Biographical details
- Died: August 16, 1969

Playing career
- 1929–1931: Maryland
- 1932: Mohawk A.C. (football)
- 1936: Tri-City
- 1937: Baltimore Athletic Club
- 1939–1941: Washington Athletic Association
- Position: Point

Coaching career (HC unless noted)
- 1932: Maryland (assistant)
- 1933: Maryland (freshmen)
- 1939–1941: Washington Athletic Association

= Joseph H. Deckman =

American lacrosse player

Joseph H. Deckman (died August 16, 1969) was an American businessman and lacrosse player and coach. He was elected to the National Lacrosse Hall of Fame in 1965.

==Early life==
Deckman attended Bel Air High School starting in 1914, where he played softball as a pitcher and competed in track and field. His relay team set a Harford County, Maryland record. In 1926, he played basketball for the Bel Air Town team until he suffered an illness.

==College career==
In 1927, he enrolled at the University of Maryland, where he played on the freshman basketball and lacrosse teams. Deckman played three years of varsity lacrosse and two years of varsity football as a reserve tackle. He earned two letters in lacrosse and one in football. As a senior in 1931, Deckman was elected lacrosse team captain, and was a unanimous pick at the point position on the Spalding Official First All-American Lacrosse Team. The Baltimore Sun selected him to its All-Maryland team, and the Baltimore American named him as the defense captain to its All-America team.
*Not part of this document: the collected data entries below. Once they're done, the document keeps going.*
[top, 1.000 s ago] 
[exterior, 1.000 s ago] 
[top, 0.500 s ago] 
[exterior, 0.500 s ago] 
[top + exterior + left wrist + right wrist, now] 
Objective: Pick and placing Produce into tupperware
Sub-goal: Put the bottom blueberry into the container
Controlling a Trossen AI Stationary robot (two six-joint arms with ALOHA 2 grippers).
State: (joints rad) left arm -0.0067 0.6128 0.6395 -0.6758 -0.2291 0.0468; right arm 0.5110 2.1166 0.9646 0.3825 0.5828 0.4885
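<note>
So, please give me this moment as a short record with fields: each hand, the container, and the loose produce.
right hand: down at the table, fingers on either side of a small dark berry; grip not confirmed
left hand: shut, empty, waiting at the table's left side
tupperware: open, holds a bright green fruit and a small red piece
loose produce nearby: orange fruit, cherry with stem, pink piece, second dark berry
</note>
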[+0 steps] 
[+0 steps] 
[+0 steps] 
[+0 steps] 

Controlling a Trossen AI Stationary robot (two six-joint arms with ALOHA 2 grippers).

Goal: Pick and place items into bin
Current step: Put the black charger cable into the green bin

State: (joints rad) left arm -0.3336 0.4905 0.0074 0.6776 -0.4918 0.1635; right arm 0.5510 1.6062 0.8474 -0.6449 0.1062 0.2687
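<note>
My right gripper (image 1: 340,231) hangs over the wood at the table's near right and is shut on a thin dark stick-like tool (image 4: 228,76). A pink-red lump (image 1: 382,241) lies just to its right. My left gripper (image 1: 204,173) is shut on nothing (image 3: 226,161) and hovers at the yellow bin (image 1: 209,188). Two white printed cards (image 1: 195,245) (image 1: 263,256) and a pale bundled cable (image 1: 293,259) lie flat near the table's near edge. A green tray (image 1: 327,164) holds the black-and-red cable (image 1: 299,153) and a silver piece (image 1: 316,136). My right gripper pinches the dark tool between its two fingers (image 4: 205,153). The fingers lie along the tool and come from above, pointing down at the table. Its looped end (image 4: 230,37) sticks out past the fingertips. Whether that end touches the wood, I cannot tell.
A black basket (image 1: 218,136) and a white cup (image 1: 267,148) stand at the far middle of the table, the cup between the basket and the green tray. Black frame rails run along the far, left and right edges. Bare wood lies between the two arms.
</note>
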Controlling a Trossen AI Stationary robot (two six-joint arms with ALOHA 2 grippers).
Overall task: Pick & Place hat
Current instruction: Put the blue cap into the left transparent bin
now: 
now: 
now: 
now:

The student body voted him as the best senior athlete and he served as the president of the Kappa Alpha Order. Deckman belonged to the Tau Beta Pi engineering honor society and the Omicron Delta Kappa national leadership honor society. Deckman graduated from Maryland with a Bachelor of Science degree in civil engineering in 1931.

==Later life==
After graduation, Deckman was a volunteer assistant coach for the defense at his alma mater in 1932. He played as a quarterback for the Mohawk A.C. football team in Washington, D.C. In 1933, he coached the Maryland freshman team which finished undefeated. He served as a scout from 1933 to 1956. Deckman played on the Tri-City team in the Mount Washington Box Lacrosse League in 1936, and the following year, for the Baltimore Athletic Club lacrosse team, which won the National Open Lacrosse Championship. He helped establish the Washington Athletic Association in 1939 and served as a player, coach, and manager for its lacrosse team until 1941.

Deckman worked as the president and general manager of the R. Robinson, Inc. building supply company in the 1940s. He served as the chairman of the District of Columbia Federation of Citizens' Association, and the Public Housing Committees of the Home Builders' Association in Washington, D.C. After suffering a heart attack in 1949, he joined a group of friends, who called themselves the "Bon Vivants", as serious sport fishermen and gourmets aboard the vessel Algol. Deckman was the president of the "M" Club athletic alumni organization at the University of Maryland from 1950 to 1951. In 1956, the Maryland Athletic Hall of Fame was organized by the "M" Club at his suggestion. He became the club's treasurer in 1954. Deckman served as president of the Lacrosse Hall of Fame Foundation from 1967 to 1968.

He died on August 16, 1969. Deckman was inducted into the National Lacrosse Hall of Fame in 1965, and into the University of Maryland Athletic Hall of Fame in 1984.